Specifically, the calculations in the parties' exhibit reflect the assumptions that Banegas worked from November 1, 2013, through April 26, 2014, that she worked nine hours a day for three days a week, and that she was paid $45 a day. Dkt. No. 26, Ex. B. But Banegas's complaint alleges that she was hired "[i]n or around 2010," that she worked ten hours a day, six days a week (i.e., 60 hours per week) from her hiring until April 14, 2014, and that she worked 30 hours per week from April 14, 2014, through May 15, 2014. Compl. ¶¶ 20, 21, 23. Moreover, Banegas alleges that she was paid $25 per day from her hiring until May 1, 2013; $40 per day from May 1, 2013, until January 1, 2014; and $45 a day for the remainder of her tenure with Defendants. Id. ¶ 20. Even on the assumption that Banegas did not begin working until the last day of 2010, the Court calculates that she would be owed $65,172 in back wages alone if the allegations in her complaint are true. That would represent more than twelve times the value of the proposed settlement for Banegas. Of course, Banegas's assessment of her claims may have changed since filing her complaint, and there may be good reasons why she has not proffered a maximum possible recovery greater than the amount listed in the exhibit attached to the parties' joint submission. But those reasons have not been presented to the Court, and the Court cannot ensure that the settlement is fair and reasonable until they are.
That number could more than double because of liquidated damages and other statutory penalties. With respect to liquidated damages, however, the Court notes that there is persuasive authority in this circuit holding that FLSA plaintiffs cannot "double recover" liquidated damages under both FLSA and the NYLL. See, e.g., Inclan v. N.Y. Hospitality Grp., Inc., 95 F. Supp. 3d 490, 560 (S.D.N.Y. 2015) (declining "to rule that plaintiffs are entitled to cumulative liquidated damages under the FLSA and NYLL" because there is not a meaningful distinction between the purpose of the liquidated damages provision in each statute).

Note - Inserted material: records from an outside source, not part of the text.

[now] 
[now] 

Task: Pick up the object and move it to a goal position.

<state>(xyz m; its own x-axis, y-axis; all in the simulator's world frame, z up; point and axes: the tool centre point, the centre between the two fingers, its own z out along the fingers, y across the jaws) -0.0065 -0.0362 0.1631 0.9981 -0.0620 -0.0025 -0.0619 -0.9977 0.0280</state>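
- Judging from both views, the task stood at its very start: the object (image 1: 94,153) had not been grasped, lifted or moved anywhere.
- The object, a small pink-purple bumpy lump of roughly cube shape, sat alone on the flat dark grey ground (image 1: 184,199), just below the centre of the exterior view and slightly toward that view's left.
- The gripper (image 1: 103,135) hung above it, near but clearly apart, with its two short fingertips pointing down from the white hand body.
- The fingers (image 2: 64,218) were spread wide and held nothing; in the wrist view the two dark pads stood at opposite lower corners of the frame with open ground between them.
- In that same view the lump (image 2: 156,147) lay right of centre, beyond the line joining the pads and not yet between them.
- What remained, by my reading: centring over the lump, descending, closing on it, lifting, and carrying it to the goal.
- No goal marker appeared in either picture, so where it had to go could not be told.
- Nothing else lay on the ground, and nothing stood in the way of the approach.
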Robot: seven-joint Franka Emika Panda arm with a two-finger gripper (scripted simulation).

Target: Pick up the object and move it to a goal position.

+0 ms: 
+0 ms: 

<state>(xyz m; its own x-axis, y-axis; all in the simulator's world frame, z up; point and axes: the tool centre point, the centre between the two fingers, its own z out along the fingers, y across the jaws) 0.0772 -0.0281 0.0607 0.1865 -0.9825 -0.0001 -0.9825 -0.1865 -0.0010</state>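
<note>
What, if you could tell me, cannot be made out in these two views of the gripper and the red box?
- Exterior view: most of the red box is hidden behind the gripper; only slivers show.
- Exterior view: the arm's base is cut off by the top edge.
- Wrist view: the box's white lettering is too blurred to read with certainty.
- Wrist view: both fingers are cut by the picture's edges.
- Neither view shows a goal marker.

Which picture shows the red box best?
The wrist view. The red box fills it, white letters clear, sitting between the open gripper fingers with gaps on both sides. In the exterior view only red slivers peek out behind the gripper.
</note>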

The second reason the Court cannot approve the settlement in its current form is that the parties have not indicated how much of the settlement is actually compensation for Banegas's FLSA claims, as distinct from her discrimination claims. Banegas avers that "$5,400 is an excellent result which compensates for both the total backwages [sic] owed and for Plaintiff's discrimination claims." Joint Submission at 2 (emphasis added). But the Court is not in a position to judge whether that result is in fact "excellent" if the parties do make clear what percentage of that $5,400 is going to Banegas's FLSA claims. When this Court approved a FLSA settlement that also resolved a non-FLSA claim, the payment for the plaintiff's non-FLSA claim was "separate from the payment he . . . receive[d] for his FLSA claim." Gaspar v. Pers. Touch Moving, Inc., No. 13-CV-8187 (AJN), 2015 WL 7871036, at *2 (S.D.N.Y. Dec. 3, 2015). Such separation allows the Court to ensure that a plaintiff is settling her FLSA claims for a "fair and reasonable" amount. Wolinsky, 900 F. Supp. 2d at 335. Here, for instance, the parties assert that the $5,400 Banegas would receive "provide[s] full 100% recovery of back wages." Joint Submission at 2. But that is only true if Banegas's discrimination claims are worth less than the difference between the settlement amount ($5,400) and her back wages ($2,422.50, according to the joint submission). Without additional information, the Court cannot make such a determination. To be clear, the Court need not and will not separately approve the fairness of the settlement of Banegas's discrimination claims. Rather, the Court must assure itself that Banegas is settling her FLSA claims in a manner that comports with the requirements of Cheeks. 796 F.3d at 206.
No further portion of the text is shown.